TRY IT
Each entry is to be retyped exactly as it stands.

RECORDS SUPPLIED
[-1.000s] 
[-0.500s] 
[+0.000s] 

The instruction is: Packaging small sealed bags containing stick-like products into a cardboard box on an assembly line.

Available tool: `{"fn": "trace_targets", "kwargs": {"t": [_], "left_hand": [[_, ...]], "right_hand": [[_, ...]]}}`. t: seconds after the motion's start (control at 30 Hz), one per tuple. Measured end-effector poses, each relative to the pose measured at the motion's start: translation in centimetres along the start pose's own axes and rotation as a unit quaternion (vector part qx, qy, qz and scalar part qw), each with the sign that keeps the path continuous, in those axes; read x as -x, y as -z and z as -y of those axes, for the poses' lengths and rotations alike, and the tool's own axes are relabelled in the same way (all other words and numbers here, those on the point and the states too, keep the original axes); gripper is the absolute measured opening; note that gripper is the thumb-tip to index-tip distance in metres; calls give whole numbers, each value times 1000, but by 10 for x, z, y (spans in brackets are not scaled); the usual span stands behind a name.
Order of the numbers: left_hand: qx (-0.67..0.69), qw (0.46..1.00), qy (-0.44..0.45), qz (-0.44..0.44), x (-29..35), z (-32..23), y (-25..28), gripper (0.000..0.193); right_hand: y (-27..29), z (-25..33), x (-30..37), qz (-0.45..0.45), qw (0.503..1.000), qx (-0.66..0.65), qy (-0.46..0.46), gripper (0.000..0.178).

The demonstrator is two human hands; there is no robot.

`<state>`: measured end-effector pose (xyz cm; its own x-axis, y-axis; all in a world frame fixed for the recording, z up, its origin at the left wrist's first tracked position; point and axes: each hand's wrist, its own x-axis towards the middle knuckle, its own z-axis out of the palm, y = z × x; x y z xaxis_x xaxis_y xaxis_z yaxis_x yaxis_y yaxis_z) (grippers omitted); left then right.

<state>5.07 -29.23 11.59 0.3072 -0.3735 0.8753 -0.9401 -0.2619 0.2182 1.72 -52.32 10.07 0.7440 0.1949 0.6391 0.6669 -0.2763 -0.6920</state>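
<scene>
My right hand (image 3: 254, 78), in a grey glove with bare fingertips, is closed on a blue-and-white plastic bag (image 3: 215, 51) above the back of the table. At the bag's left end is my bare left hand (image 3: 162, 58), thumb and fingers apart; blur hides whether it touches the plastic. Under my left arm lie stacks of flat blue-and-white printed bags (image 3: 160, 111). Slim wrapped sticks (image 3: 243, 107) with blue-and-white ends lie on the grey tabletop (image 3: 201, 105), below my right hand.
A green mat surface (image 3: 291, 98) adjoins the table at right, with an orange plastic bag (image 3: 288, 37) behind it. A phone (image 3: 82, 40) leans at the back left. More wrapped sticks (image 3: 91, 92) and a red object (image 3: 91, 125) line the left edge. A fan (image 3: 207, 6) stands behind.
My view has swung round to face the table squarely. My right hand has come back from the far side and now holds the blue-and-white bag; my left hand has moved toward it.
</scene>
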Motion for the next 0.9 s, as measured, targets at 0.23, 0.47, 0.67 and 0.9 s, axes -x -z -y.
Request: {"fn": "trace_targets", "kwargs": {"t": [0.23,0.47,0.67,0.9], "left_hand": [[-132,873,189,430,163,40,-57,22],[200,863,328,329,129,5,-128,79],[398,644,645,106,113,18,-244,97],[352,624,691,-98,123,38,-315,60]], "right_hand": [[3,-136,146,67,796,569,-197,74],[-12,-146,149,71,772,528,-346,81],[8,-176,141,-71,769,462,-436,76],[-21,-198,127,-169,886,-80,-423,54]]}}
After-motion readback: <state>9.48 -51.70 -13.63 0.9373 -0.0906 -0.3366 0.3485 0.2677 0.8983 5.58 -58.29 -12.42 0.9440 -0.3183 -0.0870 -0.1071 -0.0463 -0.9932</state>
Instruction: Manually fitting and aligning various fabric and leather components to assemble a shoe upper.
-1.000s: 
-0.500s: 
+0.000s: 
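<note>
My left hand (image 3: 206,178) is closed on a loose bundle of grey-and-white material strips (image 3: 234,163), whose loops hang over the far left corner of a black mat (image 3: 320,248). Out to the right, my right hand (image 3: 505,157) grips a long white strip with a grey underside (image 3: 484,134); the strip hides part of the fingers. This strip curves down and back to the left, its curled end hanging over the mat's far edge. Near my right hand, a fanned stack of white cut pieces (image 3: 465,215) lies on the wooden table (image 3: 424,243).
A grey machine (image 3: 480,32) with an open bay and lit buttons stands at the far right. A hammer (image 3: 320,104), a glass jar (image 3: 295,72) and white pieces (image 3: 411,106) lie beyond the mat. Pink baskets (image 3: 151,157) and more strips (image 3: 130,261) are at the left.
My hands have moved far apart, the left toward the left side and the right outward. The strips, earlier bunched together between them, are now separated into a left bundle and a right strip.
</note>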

REPLY
[-1.000s] 
[-0.500s] 
[+0.000s] 

The instruction is: Packaging small sealed bags containing stick-like products into a cardboard box on an assembly line.

Available tool: `{"fn": "trace_targets", "kwargs": {"t": [_], "left_hand": [[_, ...]], "right_hand": [[_, ...]]}}`. t: seconds after the motion's start (control at 30 Hz), one per tuple. Measured end-effector poses, each relative to the pose measured at the motion's start: translation in centimetres along the start pose's own axes and rotation as a unit quaternion (vector part qx, qy, qz and scalar part qw), each with the sign that keeps the path continuous, in those axes; read x as -x, y as -z and z as -y of those axes, for the poses' lengths and rotations alike, and the tool's own axes are relabelled in the same way (all other words and numbers here, those on the point and the states too, keep the original axes); gripper is the absolute measured opening; note that gripper is the thumb-tip to index-tip distance in metres; calls give whole numbers, each value times 1000, but by 10 for x, z, y (spans in brackets are not scaled); the usual span stands behind a name.
Order of the numbers: left_hand: qx (-0.67..0.69), qw (0.46..1.00), qy (-0.44..0.45), qz (-0.44..0.44), x (-29..35), z (-32..23), y (-25..28), gripper (0.000..0.193); right_hand: y (-27..29), z (-25..33), x (-30..37), qz (-0.45..0.45), qw (0.503..1.000), qx (-0.66..0.65), qy (-0.46..0.46), gripper (0.000..0.178).

The demonstrator is two human hands; there is no robot.

`<state>`: measured end-effector pose (xyz cm; its own x-axis, y-axis; all in a world frame fixed for the recording, z up, its origin at the left wrist's first tracked position; point and axes: each hand's wrist, its own x-axis towards the middle knuckle, its own z-axis out of the palm, y = z × x; x y z xaxis_x xaxis_y xaxis_z yaxis_x yaxis_y yaxis_z) (grippers omitted); left then right.

<state>5.07 -29.23 11.59 0.3072 -0.3735 0.8753 -0.9401 -0.2619 0.2182 1.72 -52.32 10.07 0.7440 0.1949 0.6391 0.6669 -0.2763 -0.6920</state>
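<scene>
My right hand (image 3: 254, 78), in a grey glove with bare fingertips, is closed on a blue-and-white plastic bag (image 3: 215, 51) above the back of the table. At the bag's left end is my bare left hand (image 3: 162, 58), thumb and fingers apart; blur hides whether it touches the plastic. Under my left arm lie stacks of flat blue-and-white printed bags (image 3: 160, 111). Slim wrapped sticks (image 3: 243, 107) with blue-and-white ends lie on the grey tabletop (image 3: 201, 105), below my right hand.
A green mat surface (image 3: 291, 98) adjoins the table at right, with an orange plastic bag (image 3: 288, 37) behind it. A phone (image 3: 82, 40) leans at the back left. More wrapped sticks (image 3: 91, 92) and a red object (image 3: 91, 125) line the left edge. A fan (image 3: 207, 6) stands behind.
My view has swung round to face the table squarely. My right hand has come back from the far side and now holds the blue-and-white bag; my left hand has moved toward it.
</scene>
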Motion for the next 0.9 s, as measured, targets at 0.23, 0.47, 0.67 and 0.9 s, axes -x -z -y.
Request: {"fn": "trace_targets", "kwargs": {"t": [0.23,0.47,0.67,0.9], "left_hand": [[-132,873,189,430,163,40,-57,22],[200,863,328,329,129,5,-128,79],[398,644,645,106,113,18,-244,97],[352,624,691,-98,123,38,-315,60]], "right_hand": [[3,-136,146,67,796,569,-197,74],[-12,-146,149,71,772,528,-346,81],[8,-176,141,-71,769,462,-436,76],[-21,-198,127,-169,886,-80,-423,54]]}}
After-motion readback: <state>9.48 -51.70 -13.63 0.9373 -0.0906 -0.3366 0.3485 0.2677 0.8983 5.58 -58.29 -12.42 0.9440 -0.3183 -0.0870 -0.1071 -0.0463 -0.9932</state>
Instruction: Manually fitting and aligning various fabric and leather components to assemble a shoe upper.
-1.000s: 
-0.500s: 
+0.000s: 
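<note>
My left hand (image 3: 206,178) is closed on a loose bundle of grey-and-white material strips (image 3: 234,163), whose loops hang over the far left corner of a black mat (image 3: 320,248). Out to the right, my right hand (image 3: 505,157) grips a long white strip with a grey underside (image 3: 484,134); the strip hides part of the fingers. This strip curves down and back to the left, its curled end hanging over the mat's far edge. Near my right hand, a fanned stack of white cut pieces (image 3: 465,215) lies on the wooden table (image 3: 424,243).
A grey machine (image 3: 480,32) with an open bay and lit buttons stands at the far right. A hammer (image 3: 320,104), a glass jar (image 3: 295,72) and white pieces (image 3: 411,106) lie beyond the mat. Pink baskets (image 3: 151,157) and more strips (image 3: 130,261) are at the left.
My hands have moved far apart, the left toward the left side and the right outward. The strips, earlier bunched together between them, are now separated into a left bundle and a right strip.
</note>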

The requested output has been fully supplied.